- Opening Delimiter -
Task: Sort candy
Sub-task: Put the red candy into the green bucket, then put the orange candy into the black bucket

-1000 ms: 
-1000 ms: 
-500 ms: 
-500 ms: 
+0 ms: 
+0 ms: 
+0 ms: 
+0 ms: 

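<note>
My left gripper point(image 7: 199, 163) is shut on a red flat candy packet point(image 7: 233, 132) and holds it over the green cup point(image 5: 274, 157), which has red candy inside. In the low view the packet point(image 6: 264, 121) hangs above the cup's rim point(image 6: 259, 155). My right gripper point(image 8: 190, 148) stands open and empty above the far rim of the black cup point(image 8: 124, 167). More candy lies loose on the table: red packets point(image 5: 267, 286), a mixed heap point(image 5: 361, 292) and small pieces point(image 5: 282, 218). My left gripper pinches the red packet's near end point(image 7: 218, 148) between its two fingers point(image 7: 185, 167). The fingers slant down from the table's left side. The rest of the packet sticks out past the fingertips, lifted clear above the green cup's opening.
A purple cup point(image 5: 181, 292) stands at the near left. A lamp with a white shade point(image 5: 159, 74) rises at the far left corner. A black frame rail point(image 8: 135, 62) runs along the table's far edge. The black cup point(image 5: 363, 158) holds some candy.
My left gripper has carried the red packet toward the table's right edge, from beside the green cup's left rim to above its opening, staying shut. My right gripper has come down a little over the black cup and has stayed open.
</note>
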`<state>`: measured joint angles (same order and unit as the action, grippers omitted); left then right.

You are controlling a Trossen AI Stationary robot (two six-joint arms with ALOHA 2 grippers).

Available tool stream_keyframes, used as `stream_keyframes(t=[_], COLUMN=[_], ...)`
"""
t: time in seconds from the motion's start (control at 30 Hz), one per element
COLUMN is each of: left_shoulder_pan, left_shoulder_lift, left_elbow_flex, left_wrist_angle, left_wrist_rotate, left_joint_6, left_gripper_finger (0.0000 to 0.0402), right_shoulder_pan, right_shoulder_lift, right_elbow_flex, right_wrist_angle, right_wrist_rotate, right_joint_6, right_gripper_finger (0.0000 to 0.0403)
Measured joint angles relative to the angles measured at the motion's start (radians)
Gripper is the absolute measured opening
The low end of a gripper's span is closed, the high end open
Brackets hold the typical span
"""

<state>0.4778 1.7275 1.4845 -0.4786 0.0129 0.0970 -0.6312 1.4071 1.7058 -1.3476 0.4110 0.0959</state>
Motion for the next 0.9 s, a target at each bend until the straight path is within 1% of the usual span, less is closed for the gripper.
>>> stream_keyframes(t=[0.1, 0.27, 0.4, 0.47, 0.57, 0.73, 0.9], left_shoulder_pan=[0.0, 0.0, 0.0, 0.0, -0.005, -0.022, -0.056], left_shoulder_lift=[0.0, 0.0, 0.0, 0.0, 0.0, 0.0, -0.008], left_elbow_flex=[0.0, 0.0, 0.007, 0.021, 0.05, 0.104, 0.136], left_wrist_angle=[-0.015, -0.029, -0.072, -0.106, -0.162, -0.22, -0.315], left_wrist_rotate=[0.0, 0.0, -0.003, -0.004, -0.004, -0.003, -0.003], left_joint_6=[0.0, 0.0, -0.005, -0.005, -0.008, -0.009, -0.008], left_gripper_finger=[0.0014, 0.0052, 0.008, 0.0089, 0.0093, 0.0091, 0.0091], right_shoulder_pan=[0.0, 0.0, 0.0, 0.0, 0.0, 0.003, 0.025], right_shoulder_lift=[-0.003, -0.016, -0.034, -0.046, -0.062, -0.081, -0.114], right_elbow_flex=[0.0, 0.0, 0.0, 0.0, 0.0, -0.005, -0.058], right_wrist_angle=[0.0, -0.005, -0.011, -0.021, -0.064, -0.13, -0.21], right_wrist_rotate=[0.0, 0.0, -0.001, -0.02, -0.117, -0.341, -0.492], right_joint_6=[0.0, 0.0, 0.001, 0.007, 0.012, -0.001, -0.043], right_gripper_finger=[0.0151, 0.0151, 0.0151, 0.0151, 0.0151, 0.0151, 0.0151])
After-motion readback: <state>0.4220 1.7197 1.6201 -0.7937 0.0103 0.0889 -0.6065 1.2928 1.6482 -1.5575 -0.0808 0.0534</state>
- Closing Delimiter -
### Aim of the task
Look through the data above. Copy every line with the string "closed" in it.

### Expected answer
The low end of a gripper's span is closed, the high end open
Motion for the next 0.9 s, a target at each bend until the straight path is within 1% of the usual span, less is closed for the gripper.

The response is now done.